Recientemente, Lavigne brindó una charla en el Santa Fe Business Forum, donde comentó: ‘Al inicio de la gestión, el responsable financiero de una empresa tenía más influencia sobre la rentabilidad que el encargado de producción o de ventas. Todo giraba alrededor de qué hacer con los pesos y cómo protegerse de la inflación. Hoy esa discusión cambió.’ Además, expresó que ‘en ninguna economía del mundo todas las empresas se sienten completamente cómodas’ y añadió que ‘la innovación y el crecimiento surgen justamente de estar desafiados constantemente’.
En relación al cierre de empresas, afirmó que ‘es imposible pensar que el Estado puede estar detrás de las 500.000 empresas, viendo cuál llega y cuál no’. No es viable contar con una solución única para todos, apuntó.
Las demandas de los industriales han permanecido consistentes a lo largo del 2026. Han tenido dos encuentros directos con el ministro de Economía, quien recientemente descalificó a quienes sugieren políticas para apoyar la industria, tildándolos de ‘tarados’.
La relación entre el presidente de la UIA, Martín Rappallini, y el titular del Palacio de Hacienda es tensa. Cualquier solicitud hecha por la entidad ha sido recibida con la misma respuesta: que se avecinan los mejores 18 meses de la historia reciente, que se reducirán las tasas de interés y que se reactivará la demanda y el crédito. Rappallini dejó esas reuniones con escepticismo sobre la fuerte confianza expresada por el ministro respecto a la economía, y su perspectiva parece válida, ya que poco de lo prometido se ha concretado. Un informe reciente del Centro de Estudios Orlando Ferreres ha señalado que la recuperación de la actividad será más lenta de lo anticipado.

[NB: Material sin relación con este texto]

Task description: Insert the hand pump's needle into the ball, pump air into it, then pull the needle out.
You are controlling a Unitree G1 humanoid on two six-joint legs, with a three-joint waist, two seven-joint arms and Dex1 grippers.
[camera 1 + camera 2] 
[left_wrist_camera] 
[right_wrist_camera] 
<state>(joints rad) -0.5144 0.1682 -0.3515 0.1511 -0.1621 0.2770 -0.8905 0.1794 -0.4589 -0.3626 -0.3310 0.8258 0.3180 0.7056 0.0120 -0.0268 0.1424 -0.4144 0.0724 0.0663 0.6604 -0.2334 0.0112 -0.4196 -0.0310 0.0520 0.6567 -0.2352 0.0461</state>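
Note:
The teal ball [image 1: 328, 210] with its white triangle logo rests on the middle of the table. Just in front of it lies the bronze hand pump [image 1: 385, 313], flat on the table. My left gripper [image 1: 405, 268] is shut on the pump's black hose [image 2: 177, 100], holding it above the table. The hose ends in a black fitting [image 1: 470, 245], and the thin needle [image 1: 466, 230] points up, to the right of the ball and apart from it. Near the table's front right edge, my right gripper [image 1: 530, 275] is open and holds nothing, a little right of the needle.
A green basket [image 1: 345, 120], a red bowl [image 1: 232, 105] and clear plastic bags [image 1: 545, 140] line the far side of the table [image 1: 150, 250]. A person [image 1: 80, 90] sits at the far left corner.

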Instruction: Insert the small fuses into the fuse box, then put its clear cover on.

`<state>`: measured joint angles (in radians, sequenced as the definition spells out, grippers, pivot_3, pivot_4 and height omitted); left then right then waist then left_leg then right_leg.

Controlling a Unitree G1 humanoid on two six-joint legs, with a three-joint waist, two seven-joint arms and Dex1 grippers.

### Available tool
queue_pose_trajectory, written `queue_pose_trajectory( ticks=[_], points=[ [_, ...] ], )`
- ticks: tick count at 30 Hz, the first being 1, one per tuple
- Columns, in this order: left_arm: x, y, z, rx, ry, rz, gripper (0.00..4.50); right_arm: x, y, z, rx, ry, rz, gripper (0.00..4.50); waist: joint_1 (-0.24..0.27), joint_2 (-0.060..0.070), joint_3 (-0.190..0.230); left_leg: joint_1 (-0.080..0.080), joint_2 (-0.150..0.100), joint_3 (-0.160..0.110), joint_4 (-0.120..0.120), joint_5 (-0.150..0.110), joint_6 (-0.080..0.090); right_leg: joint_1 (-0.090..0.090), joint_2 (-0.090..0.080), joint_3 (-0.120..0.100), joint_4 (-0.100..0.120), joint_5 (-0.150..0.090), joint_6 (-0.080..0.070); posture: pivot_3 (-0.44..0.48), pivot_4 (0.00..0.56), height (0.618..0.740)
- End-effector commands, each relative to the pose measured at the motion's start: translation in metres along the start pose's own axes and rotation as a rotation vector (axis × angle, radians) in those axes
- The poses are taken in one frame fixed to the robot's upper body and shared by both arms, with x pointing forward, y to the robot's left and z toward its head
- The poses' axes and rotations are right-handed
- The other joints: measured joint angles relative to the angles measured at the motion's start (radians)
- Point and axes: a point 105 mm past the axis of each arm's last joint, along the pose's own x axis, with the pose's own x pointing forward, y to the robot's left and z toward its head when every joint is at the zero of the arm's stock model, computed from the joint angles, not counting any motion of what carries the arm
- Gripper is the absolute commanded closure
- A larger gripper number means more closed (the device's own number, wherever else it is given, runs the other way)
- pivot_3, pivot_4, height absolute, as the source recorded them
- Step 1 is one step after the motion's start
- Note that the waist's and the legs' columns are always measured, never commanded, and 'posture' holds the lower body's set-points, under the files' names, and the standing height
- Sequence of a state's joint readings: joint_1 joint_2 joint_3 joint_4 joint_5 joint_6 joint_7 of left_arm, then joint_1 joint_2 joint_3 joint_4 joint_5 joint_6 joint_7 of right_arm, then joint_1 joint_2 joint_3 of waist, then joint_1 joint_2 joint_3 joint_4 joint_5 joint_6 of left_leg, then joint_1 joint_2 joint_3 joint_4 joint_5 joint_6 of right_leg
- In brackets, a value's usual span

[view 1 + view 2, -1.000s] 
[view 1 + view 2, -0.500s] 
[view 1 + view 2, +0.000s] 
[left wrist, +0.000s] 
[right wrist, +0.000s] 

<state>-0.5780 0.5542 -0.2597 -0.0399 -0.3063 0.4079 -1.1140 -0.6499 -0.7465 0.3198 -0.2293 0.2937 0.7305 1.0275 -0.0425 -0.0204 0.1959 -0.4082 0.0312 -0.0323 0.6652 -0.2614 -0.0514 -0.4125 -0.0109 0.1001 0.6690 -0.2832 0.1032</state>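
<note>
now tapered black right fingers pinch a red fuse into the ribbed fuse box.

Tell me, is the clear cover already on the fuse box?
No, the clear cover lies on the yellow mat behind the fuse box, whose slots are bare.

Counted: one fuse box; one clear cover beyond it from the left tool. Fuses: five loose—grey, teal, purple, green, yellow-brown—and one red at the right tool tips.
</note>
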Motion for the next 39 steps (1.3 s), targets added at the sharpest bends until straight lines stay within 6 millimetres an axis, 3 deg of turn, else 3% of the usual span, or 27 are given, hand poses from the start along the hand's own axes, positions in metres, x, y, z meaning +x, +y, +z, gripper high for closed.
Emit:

Un último reclamo urgente, presentado hace una semana, fue realizado por directivos del área de asuntos tributarios de la UIA, quienes solicitaron a la Agencia de Recaudación y Control Aduanero (ARCA) que suspenda los embargos a pymes por un período de 180 días.
El ambiente en la celebración del Día de la Industria, que tendrá lugar en la planta de la empresa Elea Phoenix, se anticipa tenso. Existe una gran expectativa sobre el discurso de Rappallini, y algunos directivos de la central fabril consideran que es necesario que exprese de forma más contundente el descontento del sector con el Gobierno, a medida que se aproxima un nuevo ciclo electoral.